[What needs to be done]
Exact copies of all the entries below are expected in the answer.

++++++++++

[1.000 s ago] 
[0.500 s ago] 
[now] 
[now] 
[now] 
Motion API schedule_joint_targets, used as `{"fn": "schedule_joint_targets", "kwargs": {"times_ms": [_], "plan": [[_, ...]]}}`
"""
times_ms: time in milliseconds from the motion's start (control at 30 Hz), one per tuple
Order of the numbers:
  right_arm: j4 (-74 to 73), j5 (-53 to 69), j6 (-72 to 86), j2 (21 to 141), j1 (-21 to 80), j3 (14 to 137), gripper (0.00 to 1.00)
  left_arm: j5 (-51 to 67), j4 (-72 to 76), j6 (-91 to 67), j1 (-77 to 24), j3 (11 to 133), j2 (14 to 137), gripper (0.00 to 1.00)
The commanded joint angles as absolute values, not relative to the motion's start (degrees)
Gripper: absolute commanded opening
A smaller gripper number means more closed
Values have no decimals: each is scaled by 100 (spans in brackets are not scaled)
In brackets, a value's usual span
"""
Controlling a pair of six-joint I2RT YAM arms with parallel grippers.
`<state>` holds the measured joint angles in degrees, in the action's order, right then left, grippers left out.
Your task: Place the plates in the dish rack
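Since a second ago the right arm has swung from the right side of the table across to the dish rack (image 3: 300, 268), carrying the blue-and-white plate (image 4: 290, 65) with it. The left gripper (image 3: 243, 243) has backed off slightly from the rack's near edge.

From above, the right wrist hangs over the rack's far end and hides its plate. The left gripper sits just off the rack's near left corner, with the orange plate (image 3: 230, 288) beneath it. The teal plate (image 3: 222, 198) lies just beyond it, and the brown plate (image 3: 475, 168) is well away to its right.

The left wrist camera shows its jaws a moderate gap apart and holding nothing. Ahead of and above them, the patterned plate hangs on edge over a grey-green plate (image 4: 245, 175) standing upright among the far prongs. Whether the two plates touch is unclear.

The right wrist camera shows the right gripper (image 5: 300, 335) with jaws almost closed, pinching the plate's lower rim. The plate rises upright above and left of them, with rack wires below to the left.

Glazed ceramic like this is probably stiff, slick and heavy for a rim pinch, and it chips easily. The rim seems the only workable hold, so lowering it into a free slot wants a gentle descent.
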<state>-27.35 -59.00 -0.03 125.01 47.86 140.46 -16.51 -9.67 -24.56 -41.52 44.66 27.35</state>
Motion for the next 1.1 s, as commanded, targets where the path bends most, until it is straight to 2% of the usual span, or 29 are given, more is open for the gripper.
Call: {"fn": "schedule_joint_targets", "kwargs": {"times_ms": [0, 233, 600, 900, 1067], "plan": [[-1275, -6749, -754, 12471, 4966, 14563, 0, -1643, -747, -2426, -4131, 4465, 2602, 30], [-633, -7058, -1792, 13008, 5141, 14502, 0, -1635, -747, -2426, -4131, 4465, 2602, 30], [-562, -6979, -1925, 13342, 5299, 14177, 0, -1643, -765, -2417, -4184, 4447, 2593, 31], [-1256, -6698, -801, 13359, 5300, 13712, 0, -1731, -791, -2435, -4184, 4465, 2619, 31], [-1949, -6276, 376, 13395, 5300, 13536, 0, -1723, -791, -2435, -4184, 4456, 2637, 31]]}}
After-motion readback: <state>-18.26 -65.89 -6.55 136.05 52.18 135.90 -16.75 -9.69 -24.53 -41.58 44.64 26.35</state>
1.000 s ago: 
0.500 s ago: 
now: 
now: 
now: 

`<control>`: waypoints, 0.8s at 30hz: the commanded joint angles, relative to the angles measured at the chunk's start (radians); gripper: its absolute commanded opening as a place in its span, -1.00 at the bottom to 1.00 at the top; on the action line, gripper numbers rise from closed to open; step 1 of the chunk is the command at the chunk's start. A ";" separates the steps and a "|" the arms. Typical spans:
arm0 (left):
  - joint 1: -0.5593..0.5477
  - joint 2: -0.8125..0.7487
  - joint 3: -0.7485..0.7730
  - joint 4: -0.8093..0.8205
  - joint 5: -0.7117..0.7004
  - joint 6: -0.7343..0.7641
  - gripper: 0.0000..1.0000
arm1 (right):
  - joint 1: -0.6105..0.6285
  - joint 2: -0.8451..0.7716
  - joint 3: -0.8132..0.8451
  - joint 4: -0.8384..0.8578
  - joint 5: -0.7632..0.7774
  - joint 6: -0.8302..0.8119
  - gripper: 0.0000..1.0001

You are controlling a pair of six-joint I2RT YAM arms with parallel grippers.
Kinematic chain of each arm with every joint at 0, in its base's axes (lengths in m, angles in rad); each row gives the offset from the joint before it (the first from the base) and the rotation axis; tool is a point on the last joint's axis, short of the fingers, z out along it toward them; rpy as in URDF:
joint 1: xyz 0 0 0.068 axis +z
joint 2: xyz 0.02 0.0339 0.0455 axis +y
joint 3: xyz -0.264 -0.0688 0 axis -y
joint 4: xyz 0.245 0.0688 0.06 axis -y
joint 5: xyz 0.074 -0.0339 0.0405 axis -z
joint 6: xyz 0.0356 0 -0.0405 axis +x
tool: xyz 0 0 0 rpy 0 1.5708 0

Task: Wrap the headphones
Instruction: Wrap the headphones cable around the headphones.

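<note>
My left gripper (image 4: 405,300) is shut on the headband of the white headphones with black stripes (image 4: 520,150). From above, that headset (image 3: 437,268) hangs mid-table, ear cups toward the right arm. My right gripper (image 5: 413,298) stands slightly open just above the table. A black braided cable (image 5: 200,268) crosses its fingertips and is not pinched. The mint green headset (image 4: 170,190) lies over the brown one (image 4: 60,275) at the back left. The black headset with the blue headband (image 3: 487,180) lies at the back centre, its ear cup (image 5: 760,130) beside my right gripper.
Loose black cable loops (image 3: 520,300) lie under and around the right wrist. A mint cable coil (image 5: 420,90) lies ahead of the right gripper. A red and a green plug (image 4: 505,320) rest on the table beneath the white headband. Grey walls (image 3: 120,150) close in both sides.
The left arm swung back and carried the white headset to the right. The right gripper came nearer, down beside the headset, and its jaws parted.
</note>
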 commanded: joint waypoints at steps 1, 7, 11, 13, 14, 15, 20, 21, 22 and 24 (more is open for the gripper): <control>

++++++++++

[Answer box]
[1.000 s ago] 
[0.500 s ago] 
[now] 
[now] 
[now] 
Motion API schedule_joint_targets, used as `{"fn": "schedule_joint_targets", "kwargs": {"times_ms": [_], "plan": [[_, ...]]}}`
"""
times_ms: time in milliseconds from the motion's start (control at 30 Hz), one per tuple
Order of the numbers:
  right_arm: j4 (-74 to 73), j5 (-53 to 69), j6 (-72 to 86), j2 (21 to 141), j1 (-21 to 80), j3 (14 to 137), gripper (0.00 to 1.00)
  left_arm: j5 (-51 to 67), j4 (-72 to 76), j6 (-91 to 67), j1 (-77 to 24), j3 (11 to 133), j2 (14 to 137), gripper (0.00 to 1.00)
The commanded joint angles as absolute values, not relative to the motion's start (degrees)
Gripper: absolute commanded opening
A smaller gripper number means more closed
Values have no decimals: each is scaled by 100 (spans in brackets are not scaled)
In brackets, a value's usual span
"""
Controlling a pair of six-joint I2RT YAM arms with parallel grippers.
`<state>` holds the measured joint angles in degrees, in the action's order, right then left, grippers left out.
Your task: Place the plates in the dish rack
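Since a second ago the right arm has swung from the right side of the table across to the dish rack (image 3: 300, 268), carrying the blue-and-white plate (image 4: 290, 65) with it. The left gripper (image 3: 243, 243) has backed off slightly from the rack's near edge.

From above, the right wrist hangs over the rack's far end and hides its plate. The left gripper sits just off the rack's near left corner, with the orange plate (image 3: 230, 288) beneath it. The teal plate (image 3: 222, 198) lies just beyond it, and the brown plate (image 3: 475, 168) is well away to its right.

The left wrist camera shows its jaws a moderate gap apart and holding nothing. Ahead of and above them, the patterned plate hangs on edge over a grey-green plate (image 4: 245, 175) standing upright among the far prongs. Whether the two plates touch is unclear.

The right wrist camera shows the right gripper (image 5: 300, 335) with jaws almost closed, pinching the plate's lower rim. The plate rises upright above and left of them, with rack wires below to the left.

Glazed ceramic like this is probably stiff, slick and heavy for a rim pinch, and it chips easily. The rim seems the only workable hold, so lowering it into a free slot wants a gentle descent.
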<state>-27.35 -59.00 -0.03 125.01 47.86 140.46 -16.51 -9.67 -24.56 -41.52 44.66 27.35</state>
Motion for the next 1.1 s, as commanded, targets where the path bends most, until it is straight to 2% of the usual span, or 29 are given, more is open for the gripper.
Call: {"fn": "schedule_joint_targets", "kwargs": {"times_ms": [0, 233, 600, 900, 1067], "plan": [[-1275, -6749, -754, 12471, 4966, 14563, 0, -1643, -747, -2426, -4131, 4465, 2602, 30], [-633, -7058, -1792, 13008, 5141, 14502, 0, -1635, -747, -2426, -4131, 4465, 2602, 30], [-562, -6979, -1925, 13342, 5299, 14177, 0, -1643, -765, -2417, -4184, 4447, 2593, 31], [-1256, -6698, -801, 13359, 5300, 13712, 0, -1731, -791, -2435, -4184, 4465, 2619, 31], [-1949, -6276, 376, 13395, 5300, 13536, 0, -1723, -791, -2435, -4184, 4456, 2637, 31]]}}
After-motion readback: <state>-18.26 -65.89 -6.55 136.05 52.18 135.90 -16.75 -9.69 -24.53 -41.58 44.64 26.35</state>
1.000 s ago: 
0.500 s ago: 
now: 
now: 
now: 

`<control>`: waypoints, 0.8s at 30hz: the commanded joint angles, relative to the angles measured at the chunk's start (radians); gripper: its absolute commanded opening as a place in its span, -1.00 at the bottom to 1.00 at the top; on the action line, gripper numbers rise from closed to open; step 1 of the chunk is the command at the chunk's start. A ";" separates the steps and a "|" the arms. Typical spans:
arm0 (left):
  - joint 1: -0.5593..0.5477
  - joint 2: -0.8125..0.7487
  - joint 3: -0.7485..0.7730
  - joint 4: -0.8093..0.8205
  - joint 5: -0.7117..0.7004
  - joint 6: -0.7343..0.7641
  - gripper: 0.0000..1.0000
arm1 (right):
  - joint 1: -0.6105..0.6285
  - joint 2: -0.8451..0.7716
  - joint 3: -0.8132..0.8451
  - joint 4: -0.8384..0.8578
  - joint 5: -0.7632..0.7774
  - joint 6: -0.8302..0.8119
  - gripper: 0.0000..1.0001

You are controlling a pair of six-joint I2RT YAM arms with parallel grippers.
Kinematic chain of each arm with every joint at 0, in its base's axes (lengths in m, angles in rad); each row gives the offset from the joint before it (the first from the base) and the rotation axis; tool is a point on the last joint's axis, short of the fingers, z out along it toward them; rpy as in URDF:
joint 1: xyz 0 0 0.068 axis +z
joint 2: xyz 0.02 0.0339 0.0455 axis +y
joint 3: xyz -0.264 -0.0688 0 axis -y
joint 4: xyz 0.245 0.0688 0.06 axis -y
joint 5: xyz 0.074 -0.0339 0.0405 axis -z
joint 6: xyz 0.0356 0 -0.0405 axis +x
tool: xyz 0 0 0 rpy 0 1.5708 0

Task: Wrap the headphones
Instruction: Wrap the headphones cable around the headphones.

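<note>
My left gripper (image 4: 405,300) is shut on the headband of the white headphones with black stripes (image 4: 520,150). From above, that headset (image 3: 437,268) hangs mid-table, ear cups toward the right arm. My right gripper (image 5: 413,298) stands slightly open just above the table. A black braided cable (image 5: 200,268) crosses its fingertips and is not pinched. The mint green headset (image 4: 170,190) lies over the brown one (image 4: 60,275) at the back left. The black headset with the blue headband (image 3: 487,180) lies at the back centre, its ear cup (image 5: 760,130) beside my right gripper.
Loose black cable loops (image 3: 520,300) lie under and around the right wrist. A mint cable coil (image 5: 420,90) lies ahead of the right gripper. A red and a green plug (image 4: 505,320) rest on the table beneath the white headband. Grey walls (image 3: 120,150) close in both sides.
The left arm swung back and carried the white headset to the right. The right gripper came nearer, down beside the headset, and its jaws parted.
</note>
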 commanded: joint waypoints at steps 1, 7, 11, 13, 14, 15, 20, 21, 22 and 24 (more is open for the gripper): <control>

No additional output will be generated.